Enfin, il ne faut pas négliger les aspects extérieurs des autographes que la publication ne peut restituer : choix de l’encre et du papier, longueur des lettres, texte dactylographié ou manuscrit, mentions imprimées et estampées, repentirs et fautes, ajouts manuscrits, dessins et pièces jointes, choix des cartes postales… En outre, les “ nouvelles approches de l’épistolaire ” ont montré que, dans les lettres elles-mêmes, on met en scène la représentation des conditions de leur rédaction : il existe en effet tout un cérémonial épistolaire qui réside dans la façon dont le scripteur donne des références spatiales et scéniques, s’adresse à son destinataire et signe sa missive. Enfin, l’étude du style est capitale dans la mesure où les lettres familiales consistent en un mélange truculent de préciosité et de familiarité : cette “ esthétique de la négligence ” passe aussi par la formulation de bons mots et par l’usage des langues étrangères et des citations. Par suite, la correspondance constitue une recherche expérimentale : elle apparaît comme un véritable “ laboratoire ” où une esthétique s’affirme peu à peu. De manière assez ponctuelle, on assiste au lancement de certaines formules dans la lettre qui prend alors une valeur heuristique. De plus, la correspondance peut être utilisée pour fonder des études de sources et de genèse d’une œuvre : ainsi, les lettres de Louise de Vilmorin témoignent de sa création littéraire.


Conclusion

La particularité des lettres écrites et reçues par Louise de Vilmorin tient au fait qu’elles relèvent à la fois de correspondance familiale et littéraire.

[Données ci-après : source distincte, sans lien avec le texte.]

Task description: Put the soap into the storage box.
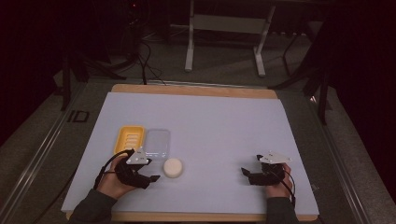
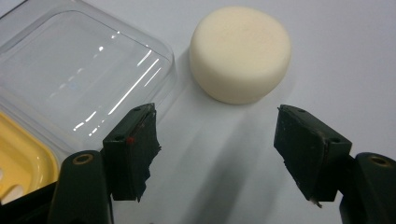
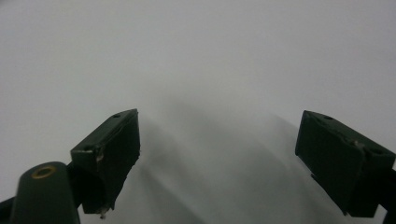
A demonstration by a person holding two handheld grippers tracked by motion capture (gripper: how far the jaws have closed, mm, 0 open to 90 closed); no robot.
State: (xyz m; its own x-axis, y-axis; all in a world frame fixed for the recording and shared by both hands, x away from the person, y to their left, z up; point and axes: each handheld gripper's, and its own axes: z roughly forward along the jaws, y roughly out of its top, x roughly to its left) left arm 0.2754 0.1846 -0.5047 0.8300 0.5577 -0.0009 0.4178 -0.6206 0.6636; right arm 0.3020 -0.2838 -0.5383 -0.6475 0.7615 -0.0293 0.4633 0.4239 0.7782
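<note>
The left gripper (image 2: 217,149) stands with its jaws spread wide and nothing between them, aimed at a round cream-white bar of soap (image 2: 240,53) that lies just ahead on the pale table mat (image 2: 327,56). In the high view the same left gripper (image 1: 154,178) sits just left of the soap (image 1: 173,167), near but not touching it. The step in hand looks like a grasp of the soap, probably to set it in the yellow soap dish (image 1: 129,139) that lies beyond. To do it well, the person would likely carry the gripper forward until the jaws straddle the bar at its widest part, low on its side wall, then close gently so the smooth puck does not squirt out. The clear plastic lid (image 2: 79,79) lies close on one side, so that jaw needs care not to nudge it.

The right gripper (image 3: 219,158) is likewise spread and empty, hovering over bare mat; in the high view it (image 1: 244,172) rests well apart from the soap.

The dish is cut off at the corner of the left gripper view, and whether the lid touches or overlaps it is hard to tell. The room beyond the table is too dark to read.
</note>
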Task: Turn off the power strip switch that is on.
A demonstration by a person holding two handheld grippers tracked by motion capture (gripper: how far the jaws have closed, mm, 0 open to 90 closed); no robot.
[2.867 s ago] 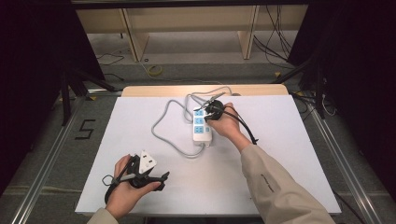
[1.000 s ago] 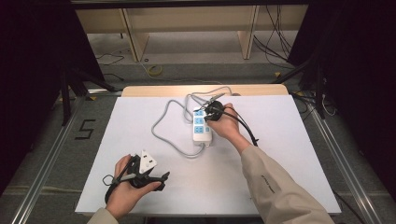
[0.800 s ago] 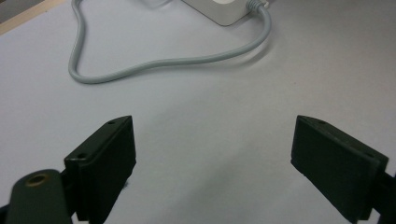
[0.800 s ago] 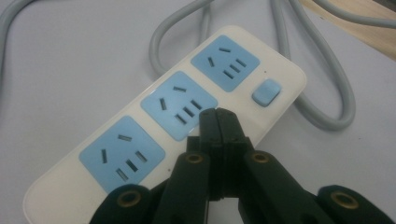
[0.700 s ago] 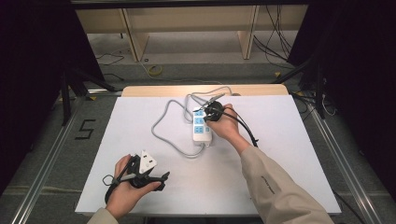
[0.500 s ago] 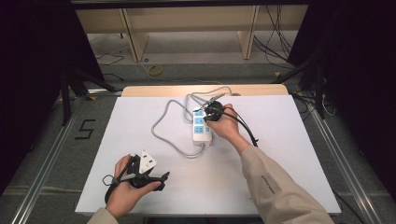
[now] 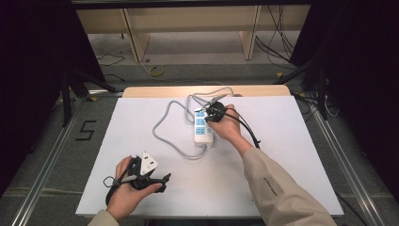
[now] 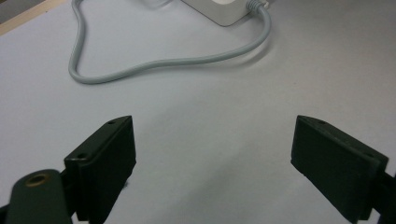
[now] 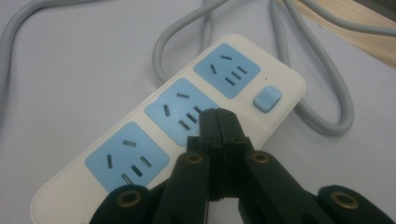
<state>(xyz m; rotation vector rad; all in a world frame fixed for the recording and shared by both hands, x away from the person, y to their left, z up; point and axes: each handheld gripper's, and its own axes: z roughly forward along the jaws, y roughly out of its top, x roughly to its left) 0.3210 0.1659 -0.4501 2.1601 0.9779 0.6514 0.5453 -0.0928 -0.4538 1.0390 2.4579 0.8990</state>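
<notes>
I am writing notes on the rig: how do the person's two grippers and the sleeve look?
Both grippers are black. The left gripper has two blocky flat-faced jaws with small screw holes, and a white three-cornered plate on top. The right gripper has slim jaws, brass-coloured pivot rivets and a trailing black cable. The right arm wears a beige sleeve.

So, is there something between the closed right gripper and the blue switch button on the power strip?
Nothing visible stands in the way. In the right gripper view the right gripper, jaws pressed together, sits over the middle socket of the power strip, and the blue switch button lies just beyond it with bare white casing between. The grey cable loops beside the strip.
</notes>
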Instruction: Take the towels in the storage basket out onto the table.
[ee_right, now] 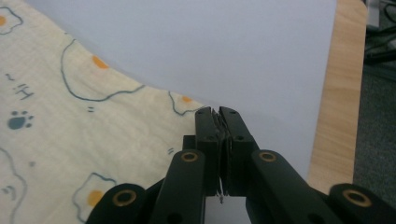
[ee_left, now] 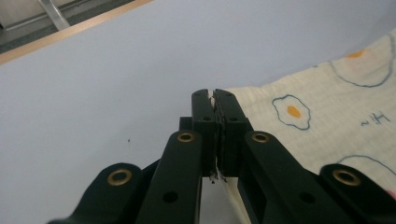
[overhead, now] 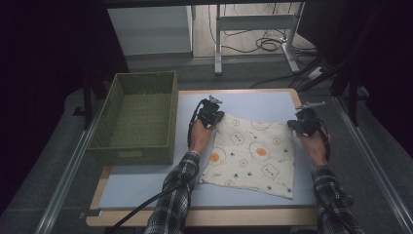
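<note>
A cream cloth (overhead: 253, 153) printed with fried eggs and bear faces lies flat on the pale blue table top (overhead: 146, 187). My left gripper (overhead: 214, 118) sits at the cloth's far left corner, and its black jaws pinch the cloth's corner (ee_left: 214, 99) between them. My right gripper (overhead: 296, 125) is at the far right corner, jaws shut on that corner of the cloth (ee_right: 217, 116). The cloth (ee_left: 327, 112) spreads to the right in the left gripper view, and the cloth (ee_right: 70, 121) spreads to the left in the right gripper view.
A green woven basket (overhead: 113, 141) stands on the table's left side, next to my left hand. The table's wooden edge (ee_right: 338, 93) runs just right of the right gripper. Table legs and cables (overhead: 265, 44) lie on the floor beyond the far edge.
</note>
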A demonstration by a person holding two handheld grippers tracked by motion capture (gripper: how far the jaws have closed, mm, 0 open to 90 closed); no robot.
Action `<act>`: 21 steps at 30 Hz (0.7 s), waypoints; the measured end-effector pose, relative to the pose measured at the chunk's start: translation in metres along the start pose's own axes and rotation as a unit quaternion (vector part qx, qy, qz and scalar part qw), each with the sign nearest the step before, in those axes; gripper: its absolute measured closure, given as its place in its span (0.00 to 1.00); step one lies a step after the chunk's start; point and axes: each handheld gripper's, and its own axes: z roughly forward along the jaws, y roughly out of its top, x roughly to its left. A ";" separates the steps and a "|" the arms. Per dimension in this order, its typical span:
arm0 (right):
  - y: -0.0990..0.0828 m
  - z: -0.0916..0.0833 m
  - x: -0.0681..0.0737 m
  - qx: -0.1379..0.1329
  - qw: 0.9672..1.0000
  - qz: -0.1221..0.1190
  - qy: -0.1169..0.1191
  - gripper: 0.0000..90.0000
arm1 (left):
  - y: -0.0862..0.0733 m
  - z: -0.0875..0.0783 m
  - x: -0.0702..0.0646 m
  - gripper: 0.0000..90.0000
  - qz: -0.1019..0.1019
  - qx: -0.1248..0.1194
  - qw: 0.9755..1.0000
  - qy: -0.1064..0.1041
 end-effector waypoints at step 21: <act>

En tant qu’éléments d’un patrimoine familial, elles peuvent être considérées comme des “ lieux de mémoire ” et se distinguent par leur finalité qui en fait un instrument de solidarité, de contrôle et d’union renforçant le culte de la famille. En tant qu’éléments constitutifs d’une esthétique, elles apparaissent comme un “ laboratoire ” de l’œuvre. L’organisation progressive d’un réseau de correspondants montre d’une part la force et la solidité du groupe familial, d’autre part la réussite de l’écrivain.


Édition

(1911-1949)


Annexes

Description matérielle des lettres éditées. ­ Index des correspondants. ­ Index des noms propres. ­ Index des œuvres de Louise de Vilmorin citées. ­ Dossier iconographique. ­ Errata.